Rui Cardoso Martins

Vizinhas em guerra

Ilustração: João Vasco Correia

Considero-me tanto um afortunado como ser bizarro, uma vez que há muitos anos me dou bem com os meus vizinhos. É difícil explicar: as reuniões de condomínio, mesmo as financeiramente pesadas, e as de manutenção e limpeza bem desagradáveis (como têm de ser), acabaram de forma historicamente cordata, e entre andares trocamos hoje laranjas do sul por maçãs do norte, e perdizes caçadas por presunto criado, já houve obras de meses com decibéis inverosímeis que não acabaram em corte de relações com o lar de cima, e até há aqui um vizinho que, se um de nós se esquece da chave de casa, entra pela varanda do outro pendurando-se a oito metros de altura no exterior do imóvel como homem-aranha, ou assaltante convidado, de maneira que foi até – preparem-se – no jantar anual de Natal (!) do prédio, quando voltávamos a pé do restaurante para casa, soprando o ar fresco da beira-rio, que contei a história deprimente da D. Felismina e da sua vizinha.

O juiz pegou nos papéis e anunciou que passava à sentença de um caso de injúrias e ofensas corporais simples. A D. Felismina sentara-se de forma humilde, dedinhos cruzados no colo, observando os movimentos das unhas pelos óculos, mas levantou-se com firmeza para ouvir a sua sorte.

O juiz começou a ler a história de umas escadas comuns, há uma pessoa a subir e a outra a descer o prédio, e uma delas atira um cigarro para os degraus e a outra ataca-a com as chaves de casa, em combate corpo-a-corpo, penetrando com as arestas metálicas os joelhos da vítima, provocando-lhe feridas e contusões que obrigarão a sessões de fisioterapia e a 157 dias de impossibilidade para o trabalho. A cena, contada a frio, tem a marca de um recontro entre gangues de bairro, os chicanos contra los diablos desinquietam os subúrbios da capital, polícia tenta evitar novos embates sangrentos, eles usam como armas brancas as simples chaves de casa, é assim que naifam.

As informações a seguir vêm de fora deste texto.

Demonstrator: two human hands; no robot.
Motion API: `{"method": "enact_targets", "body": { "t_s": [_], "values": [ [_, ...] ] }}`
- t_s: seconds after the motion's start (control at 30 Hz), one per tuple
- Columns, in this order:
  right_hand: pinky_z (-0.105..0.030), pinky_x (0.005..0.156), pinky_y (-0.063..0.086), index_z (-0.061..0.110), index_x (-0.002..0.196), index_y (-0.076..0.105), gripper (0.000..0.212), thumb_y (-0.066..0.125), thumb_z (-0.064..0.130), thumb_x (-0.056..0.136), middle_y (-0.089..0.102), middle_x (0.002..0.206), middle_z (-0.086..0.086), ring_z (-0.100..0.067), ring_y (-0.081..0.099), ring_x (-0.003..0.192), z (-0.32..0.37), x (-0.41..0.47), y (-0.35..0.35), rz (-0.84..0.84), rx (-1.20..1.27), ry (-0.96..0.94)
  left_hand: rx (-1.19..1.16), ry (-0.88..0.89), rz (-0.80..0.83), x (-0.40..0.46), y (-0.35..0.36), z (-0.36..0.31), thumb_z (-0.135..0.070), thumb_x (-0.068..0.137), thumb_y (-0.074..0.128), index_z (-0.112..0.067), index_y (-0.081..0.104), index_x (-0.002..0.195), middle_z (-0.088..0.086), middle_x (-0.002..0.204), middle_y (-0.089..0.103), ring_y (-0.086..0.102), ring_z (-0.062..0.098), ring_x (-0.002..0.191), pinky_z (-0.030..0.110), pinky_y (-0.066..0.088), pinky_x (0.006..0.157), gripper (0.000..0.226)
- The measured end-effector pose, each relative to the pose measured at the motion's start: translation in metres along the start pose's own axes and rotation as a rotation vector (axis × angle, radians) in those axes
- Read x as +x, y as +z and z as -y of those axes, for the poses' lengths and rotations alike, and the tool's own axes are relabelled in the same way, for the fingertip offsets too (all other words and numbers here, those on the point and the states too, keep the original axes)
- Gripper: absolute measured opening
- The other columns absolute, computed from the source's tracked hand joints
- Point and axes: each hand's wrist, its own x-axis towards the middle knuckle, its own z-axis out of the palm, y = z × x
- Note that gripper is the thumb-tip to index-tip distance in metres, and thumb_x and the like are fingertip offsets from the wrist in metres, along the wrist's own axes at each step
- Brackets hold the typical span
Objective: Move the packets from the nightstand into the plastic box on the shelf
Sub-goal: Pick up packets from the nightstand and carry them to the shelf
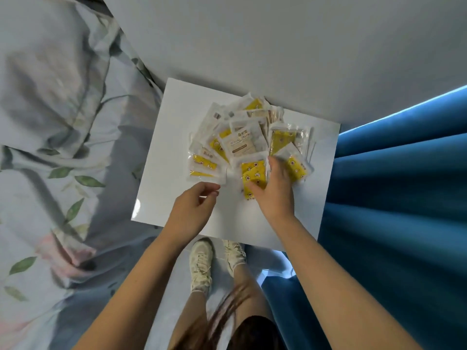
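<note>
- Packets (249, 137) lie fanned in a loose pile toward the tabletop's (161, 173) far edge.
- Right hand (274, 190) grips a yellow packet (254, 178) at the pile's near side.
- Left hand (194, 210), fingers loosely curled, pinches a clear packet's corner (222, 180).

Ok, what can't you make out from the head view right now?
- Plastic box and shelf: outside the frame.
- Packets: the pile overlaps, so no count; print too small to read.
- Yellow packet: the right hand covers its right edge, so the grip is unclear.
- Left hand: fingertips at a packet corner; pinch or touch, cannot tell.
- Nightstand: its near edge is hidden by the arms.
</note>
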Motion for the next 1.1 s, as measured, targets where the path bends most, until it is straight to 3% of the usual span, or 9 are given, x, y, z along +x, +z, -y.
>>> {"method": "enact_targets", "body": {
  "t_s": [0.1, 0.23, 0.5, 0.67, 0.77, 0.87, 0.97, 1.03, 1.1],
  "values": [
    [-0.041, 0.111, 0.038, 0.014, 0.145, 0.033, 0.084, 0.079, 0.031, 0.077, 0.039, 0.148, -0.009, -0.026, 0.032, 0.138, 0.0, 0.008, 0.017, -0.046, -0.171, -0.016, -0.049, -0.058, 0.009, 0.005, 0.007, 0.004, -0.02, 0.097, 0.05, -0.028, 0.064, 0.108, -0.008, 0.108, 0.068, 0.064, 0.013, 0.1, 0.03, 0.05, 0.087, 0.019],
    [-0.036, 0.107, 0.04, 0.017, 0.149, 0.026, 0.097, 0.084, 0.016, 0.072, 0.032, 0.147, -0.011, -0.027, 0.035, 0.137, 0.001, 0.008, 0.033, -0.069, -0.067, -0.016, -0.031, -0.062, 0.016, 0.011, 0.011, 0.005, -0.019, 0.097, 0.05, -0.022, 0.064, 0.113, -0.007, 0.108, 0.067, 0.064, 0.014, 0.1, 0.025, 0.045, 0.082, 0.021],
    [-0.038, 0.097, 0.046, 0.014, 0.134, 0.04, 0.079, 0.084, 0.03, 0.071, 0.049, 0.137, -0.009, -0.031, 0.042, 0.127, -0.007, 0.003, 0.036, -0.065, -0.13, 0.07, -0.071, -0.075, -0.001, 0.014, 0.019, 0.002, -0.016, 0.096, 0.05, -0.018, 0.062, 0.112, -0.002, 0.112, 0.068, 0.064, 0.018, 0.103, 0.034, 0.05, 0.089, 0.021],
    [-0.007, 0.074, 0.044, 0.013, 0.114, 0.058, 0.038, 0.077, 0.017, 0.081, 0.061, 0.115, -0.009, -0.022, 0.058, 0.105, -0.005, -0.009, 0.019, -0.093, 0.294, 0.01, -0.103, -0.061, 0.007, 0.014, 0.026, -0.003, -0.029, 0.094, 0.06, -0.014, 0.047, 0.136, 0.001, 0.134, 0.054, 0.056, 0.012, 0.108, 0.024, 0.047, 0.088, 0.047],
    [-0.025, 0.083, 0.058, 0.025, 0.109, 0.061, 0.03, 0.074, 0.014, 0.084, 0.069, 0.109, 0.002, -0.013, 0.067, 0.102, 0.006, -0.022, 0.001, 0.109, 0.695, 0.054, -0.273, 0.012, 0.09, 0.011, 0.027, -0.013, -0.044, 0.086, 0.065, -0.018, 0.047, 0.136, -0.001, 0.135, 0.057, 0.056, 0.014, 0.122, 0.037, 0.048, 0.101, 0.059],
    [-0.026, 0.076, 0.059, 0.031, 0.099, 0.071, 0.02, 0.071, 0.016, 0.086, 0.076, 0.098, 0.006, -0.011, 0.072, 0.094, 0.007, -0.03, -0.012, 0.319, 0.909, 0.06, -0.52, 0.019, 0.047, 0.008, 0.024, -0.019, -0.029, 0.088, 0.065, -0.013, 0.066, 0.113, 0.002, 0.103, 0.076, 0.072, 0.017, 0.097, 0.037, 0.057, 0.085, 0.03],
    [-0.018, 0.071, 0.054, 0.023, 0.099, 0.07, 0.018, 0.072, 0.015, 0.083, 0.074, 0.095, 0.007, -0.01, 0.07, 0.091, -0.003, -0.02, -0.019, -0.061, 0.894, 0.202, -0.515, 0.011, -0.05, 0.009, 0.022, -0.019, -0.019, 0.092, 0.063, -0.009, 0.065, 0.112, 0.006, 0.102, 0.076, 0.073, 0.021, 0.094, 0.039, 0.059, 0.085, 0.023],
    [-0.026, 0.079, 0.054, 0.016, 0.114, 0.059, 0.04, 0.078, 0.017, 0.078, 0.065, 0.112, -0.002, -0.02, 0.065, 0.101, -0.013, -0.004, -0.014, -0.345, 0.722, 0.409, -0.548, 0.045, -0.087, 0.008, 0.021, -0.019, -0.014, 0.094, 0.061, -0.017, 0.053, 0.123, 0.001, 0.109, 0.073, 0.073, 0.014, 0.094, 0.026, 0.059, 0.076, 0.031],
    [-0.04, 0.088, 0.055, 0.01, 0.128, 0.047, 0.069, 0.085, 0.022, 0.071, 0.056, 0.124, -0.012, -0.028, 0.06, 0.109, -0.021, 0.011, -0.005, -0.43, 0.618, 0.599, -0.593, 0.083, -0.077, 0.007, 0.017, -0.018, -0.009, 0.095, 0.057, -0.031, 0.031, 0.137, -0.004, 0.115, 0.068, 0.073, 0.012, 0.094, 0.019, 0.058, 0.071, 0.054]
  ]
}}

Mas eram afinal duas mulheres que se odeiam por motivos que a dona Felismina se encarregou de fazer mais explícitos. O juiz suspirou e leu o que ela disse:

– Puta, és uma prostituta, pões homens em casa, um dia mando-te pelas escadas abaixo, um dia vou-te apanhar. Andas bem vestida, mas às custas da prostituição.

Para aprofundar o contexto, também lhe chamou “puta brasileira”, provocando na vítima “vergonha”, “dores nos joelhos”.

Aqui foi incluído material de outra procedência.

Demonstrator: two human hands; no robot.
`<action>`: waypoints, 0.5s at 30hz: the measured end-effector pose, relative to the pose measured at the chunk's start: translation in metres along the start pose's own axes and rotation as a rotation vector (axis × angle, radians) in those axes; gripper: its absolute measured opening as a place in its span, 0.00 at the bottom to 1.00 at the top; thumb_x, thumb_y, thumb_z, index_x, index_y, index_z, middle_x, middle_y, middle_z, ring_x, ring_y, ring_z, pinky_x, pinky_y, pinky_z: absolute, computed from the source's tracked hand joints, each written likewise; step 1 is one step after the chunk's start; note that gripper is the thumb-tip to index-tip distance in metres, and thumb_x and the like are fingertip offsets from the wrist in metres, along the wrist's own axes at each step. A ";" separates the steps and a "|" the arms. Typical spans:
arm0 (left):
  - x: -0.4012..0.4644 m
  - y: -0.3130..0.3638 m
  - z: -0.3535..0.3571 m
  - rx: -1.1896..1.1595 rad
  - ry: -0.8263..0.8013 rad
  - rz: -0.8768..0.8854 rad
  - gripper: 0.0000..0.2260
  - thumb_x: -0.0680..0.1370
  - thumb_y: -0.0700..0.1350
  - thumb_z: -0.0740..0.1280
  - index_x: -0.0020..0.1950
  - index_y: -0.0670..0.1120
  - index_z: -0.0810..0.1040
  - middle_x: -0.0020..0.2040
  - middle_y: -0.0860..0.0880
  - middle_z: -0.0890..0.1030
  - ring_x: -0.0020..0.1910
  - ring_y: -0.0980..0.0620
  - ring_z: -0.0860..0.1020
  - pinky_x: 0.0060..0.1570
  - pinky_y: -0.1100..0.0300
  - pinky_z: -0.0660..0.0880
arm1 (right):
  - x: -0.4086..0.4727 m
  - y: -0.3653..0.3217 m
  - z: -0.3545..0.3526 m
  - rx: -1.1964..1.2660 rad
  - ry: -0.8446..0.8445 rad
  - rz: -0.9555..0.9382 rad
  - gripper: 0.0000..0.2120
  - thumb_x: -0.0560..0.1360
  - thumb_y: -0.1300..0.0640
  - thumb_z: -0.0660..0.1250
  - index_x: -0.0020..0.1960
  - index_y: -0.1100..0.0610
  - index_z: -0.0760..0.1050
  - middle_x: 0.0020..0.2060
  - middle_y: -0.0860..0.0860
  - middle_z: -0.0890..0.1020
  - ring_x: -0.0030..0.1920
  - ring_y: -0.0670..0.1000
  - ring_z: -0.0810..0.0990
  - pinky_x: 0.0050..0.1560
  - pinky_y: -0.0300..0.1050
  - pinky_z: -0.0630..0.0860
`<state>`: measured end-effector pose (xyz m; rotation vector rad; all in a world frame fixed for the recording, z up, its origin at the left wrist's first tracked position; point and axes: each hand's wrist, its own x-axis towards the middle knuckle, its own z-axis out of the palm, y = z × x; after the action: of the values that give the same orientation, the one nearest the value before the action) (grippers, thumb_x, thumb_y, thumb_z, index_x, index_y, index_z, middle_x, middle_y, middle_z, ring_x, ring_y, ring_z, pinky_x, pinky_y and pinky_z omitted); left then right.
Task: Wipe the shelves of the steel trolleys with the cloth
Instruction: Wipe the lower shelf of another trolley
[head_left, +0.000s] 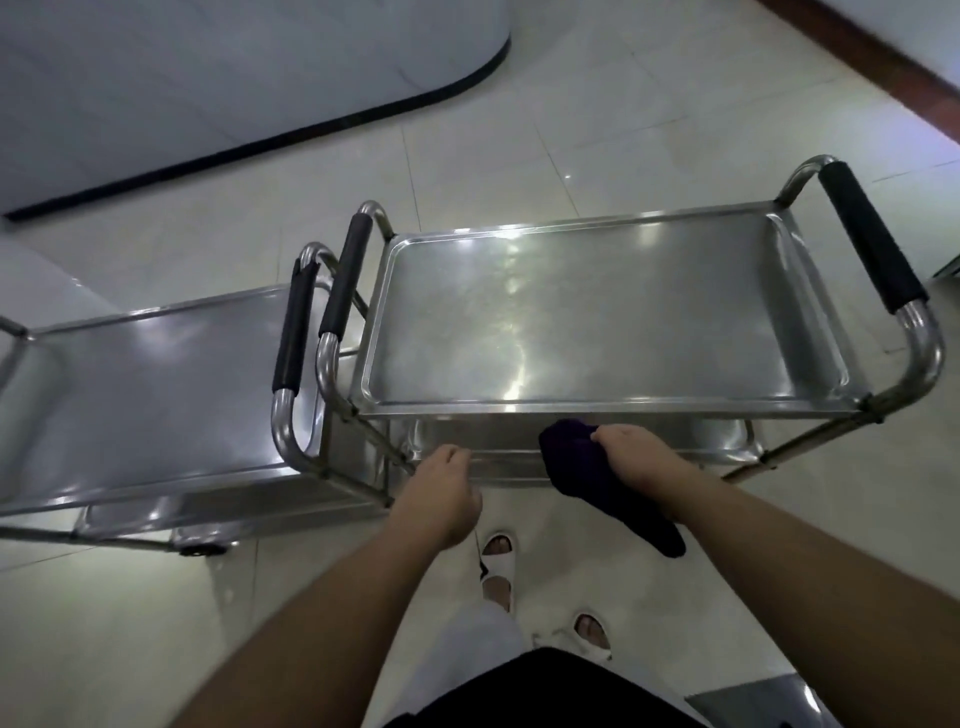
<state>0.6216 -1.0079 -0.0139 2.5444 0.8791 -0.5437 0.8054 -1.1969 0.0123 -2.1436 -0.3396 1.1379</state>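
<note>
- Both bare forearms reach forward and down, side by side.
- The left hand is seen from the back, fingers curled downward at the front, holding nothing that can be seen.
- The right hand, level with the left and slightly farther forward, grips a dark cloth, which bunches ahead of the fingers and trails beneath the wrist.

Two steel trolleys side by side w/ bare shelves; dark cloth at right trolley's lower shelf.
</note>
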 end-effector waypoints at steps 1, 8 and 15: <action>-0.005 -0.003 0.000 0.005 0.003 -0.001 0.25 0.82 0.47 0.62 0.80 0.46 0.65 0.78 0.46 0.66 0.75 0.44 0.68 0.73 0.49 0.69 | -0.002 0.002 0.005 0.000 -0.008 0.010 0.15 0.85 0.55 0.55 0.45 0.56 0.76 0.43 0.54 0.79 0.44 0.54 0.76 0.44 0.45 0.69; -0.024 -0.044 0.003 0.012 0.017 0.003 0.24 0.84 0.49 0.61 0.80 0.48 0.66 0.77 0.47 0.69 0.74 0.45 0.70 0.72 0.47 0.70 | -0.008 -0.002 0.046 0.063 0.021 0.091 0.17 0.84 0.53 0.56 0.43 0.57 0.77 0.39 0.56 0.80 0.38 0.54 0.77 0.35 0.46 0.67; -0.026 -0.127 0.009 -0.001 -0.059 0.011 0.23 0.82 0.48 0.61 0.77 0.49 0.68 0.75 0.47 0.70 0.72 0.44 0.71 0.69 0.47 0.72 | 0.004 -0.025 0.114 -0.217 0.008 0.075 0.16 0.86 0.58 0.53 0.53 0.61 0.79 0.53 0.59 0.81 0.53 0.59 0.79 0.48 0.46 0.72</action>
<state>0.5181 -0.9328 -0.0394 2.5173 0.8435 -0.6116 0.7178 -1.1265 -0.0174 -2.3658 -0.3982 1.1804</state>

Hipótese: como a D. Felismina é funcionária e vigia os balneários públicos da junta de freguesia e este trabalho é carregado de riscos morais, típicos de um urinol, isto levou-a a endurecer os critérios na própria casa. O juiz preparava o terreno para a sentença, falando em “verborreia menos própria, sempre constante” e em “realidades de diferentes culturas” em choque. “A tentativa de mudança de hábitos existentes acabou por provocar um mal-estar a partir do momento em que se pretendeu impor regras diferentes, ou até à existência de regras que até à altura seriam inexistentes.” Disse também que não se provaram os supostos três meses em que a vítima brasileira andara de muletas – “só nos primeiros dias” – e também se referiu, num curioso aparte linguístico, à “lamechiche bacoca” que detectara neste caso que lhe foi parar às mãos.

– Chamar puta e prostituta e acusar de viver da prostituição não decorre de um linguajar próprio entre pessoas, por isso é injúria.

Pelas ofensas corporais e pelas injúrias, condenou a D. Felismina a 240 dias de multa, a cinco euros por dia, isto é, 1 200 euros ou 160 dias de prisão. Pelos danos morais, mais 2 500 euros.

– As pessoas não têm de gostar umas das outras, as pessoas não têm é de se tratar mal umas às outras.

E assim a D. Felismina saiu mais pobre da sala, atordoada com o que a justiça fez à sua febre justiceira. Falava como se outra vez nas escadas e lá vinha a descer a vizinha.

– Mas o que é que eu fiz?! O que é que eu fiz?! Ela é que me tratou mal!